That’s the setup, or plot. Everything is going well for Kavanagh and not so well for Brennan. Schoolboy living much the same life and living in fear of the psychopathic priest,  Condor, head of discipline at school, not a Redemptorist, who had a low view of adolescent boys and was quite prepared to whip them all the way into heaven.

Throw into the mix, Blaise Foley, with the large house and the kind of money that makes Kavanagh look like a car salesman. Foley is a live-in boarder at the school. He’s been expelled from other schools. He’s the catalyst for disequibrium, with strange ideas that are so far out they might even be Protestant. It was Foley’s idea to steal the ‘A-level’ exam papers they needed to sit.   

It’s a heist movie, in reverse. They need to return the exam papers, after copying them, so they don’t get caught.

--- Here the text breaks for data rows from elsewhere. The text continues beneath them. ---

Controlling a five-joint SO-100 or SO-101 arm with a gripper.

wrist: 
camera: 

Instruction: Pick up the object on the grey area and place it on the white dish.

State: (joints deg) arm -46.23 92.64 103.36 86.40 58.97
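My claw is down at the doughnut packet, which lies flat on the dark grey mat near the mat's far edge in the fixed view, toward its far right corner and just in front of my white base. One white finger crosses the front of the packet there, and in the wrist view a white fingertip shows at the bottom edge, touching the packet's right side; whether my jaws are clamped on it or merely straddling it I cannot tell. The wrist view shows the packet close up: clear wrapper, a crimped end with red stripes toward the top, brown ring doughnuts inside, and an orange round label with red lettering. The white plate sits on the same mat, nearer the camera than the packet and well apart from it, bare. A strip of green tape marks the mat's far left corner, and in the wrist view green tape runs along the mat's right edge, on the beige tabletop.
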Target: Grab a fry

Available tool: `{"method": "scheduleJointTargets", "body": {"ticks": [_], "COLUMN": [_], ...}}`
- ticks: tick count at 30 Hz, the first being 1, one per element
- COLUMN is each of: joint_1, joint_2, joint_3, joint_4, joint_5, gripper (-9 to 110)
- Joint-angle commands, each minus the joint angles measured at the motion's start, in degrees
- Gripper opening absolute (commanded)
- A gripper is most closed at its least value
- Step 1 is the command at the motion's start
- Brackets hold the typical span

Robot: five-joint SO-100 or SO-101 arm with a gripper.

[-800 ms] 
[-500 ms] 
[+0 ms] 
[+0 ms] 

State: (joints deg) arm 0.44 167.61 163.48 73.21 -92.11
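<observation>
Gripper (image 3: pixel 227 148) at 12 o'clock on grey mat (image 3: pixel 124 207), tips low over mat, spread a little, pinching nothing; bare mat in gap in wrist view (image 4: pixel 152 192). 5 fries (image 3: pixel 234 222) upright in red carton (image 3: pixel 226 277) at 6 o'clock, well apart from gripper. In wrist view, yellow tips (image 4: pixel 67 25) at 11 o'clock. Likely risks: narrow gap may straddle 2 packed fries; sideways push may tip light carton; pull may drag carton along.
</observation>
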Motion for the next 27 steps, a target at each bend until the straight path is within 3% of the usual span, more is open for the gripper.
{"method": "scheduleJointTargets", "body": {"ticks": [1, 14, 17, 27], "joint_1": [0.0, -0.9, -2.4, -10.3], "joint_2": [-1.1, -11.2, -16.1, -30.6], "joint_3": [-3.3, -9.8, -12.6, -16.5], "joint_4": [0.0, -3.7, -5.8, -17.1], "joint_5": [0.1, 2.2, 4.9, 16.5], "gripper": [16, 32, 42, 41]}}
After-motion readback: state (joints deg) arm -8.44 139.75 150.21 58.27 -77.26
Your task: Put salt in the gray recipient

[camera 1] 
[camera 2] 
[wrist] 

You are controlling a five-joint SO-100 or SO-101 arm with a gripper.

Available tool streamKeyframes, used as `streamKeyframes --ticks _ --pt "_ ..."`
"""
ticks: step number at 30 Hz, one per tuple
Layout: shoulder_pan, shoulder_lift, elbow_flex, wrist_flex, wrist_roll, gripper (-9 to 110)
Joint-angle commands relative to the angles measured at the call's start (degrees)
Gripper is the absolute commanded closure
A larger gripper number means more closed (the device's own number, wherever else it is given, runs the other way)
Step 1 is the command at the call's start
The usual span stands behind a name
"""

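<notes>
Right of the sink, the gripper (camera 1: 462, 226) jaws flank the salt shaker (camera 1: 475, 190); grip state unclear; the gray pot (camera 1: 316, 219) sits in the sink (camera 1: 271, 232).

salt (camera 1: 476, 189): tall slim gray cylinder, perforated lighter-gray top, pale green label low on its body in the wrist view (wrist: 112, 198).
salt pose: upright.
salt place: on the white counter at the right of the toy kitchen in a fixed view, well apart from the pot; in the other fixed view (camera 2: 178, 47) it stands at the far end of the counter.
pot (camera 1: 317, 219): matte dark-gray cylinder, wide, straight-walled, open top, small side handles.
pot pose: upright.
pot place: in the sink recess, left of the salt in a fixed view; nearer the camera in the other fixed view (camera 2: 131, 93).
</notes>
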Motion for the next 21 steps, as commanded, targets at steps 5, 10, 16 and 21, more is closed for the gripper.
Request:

In the final section of the book we have the return to equilibrium. Our narrator is working as a technician in the Anatomy School of Queens University in Belfast. Kavanagh is studying medicine, but put it off for a year to do a Bsc, while he pursues the virginal, Pippa, who’s  quite prepared to wait, however, long it takes to please and worship God. She too is studying medicine. Brennan agrees to run an experiment for Kavanagh in the Anatomy rooms, an overnighter, and that’s when he bumps into a backpacker from Australia. A real girl and she seems interested in him. Will Brennan find salvation between her legs, is not the whole of the question or the answer. That would be too easy. Fling in the return of a drunken Foley. There you have it. Read on.  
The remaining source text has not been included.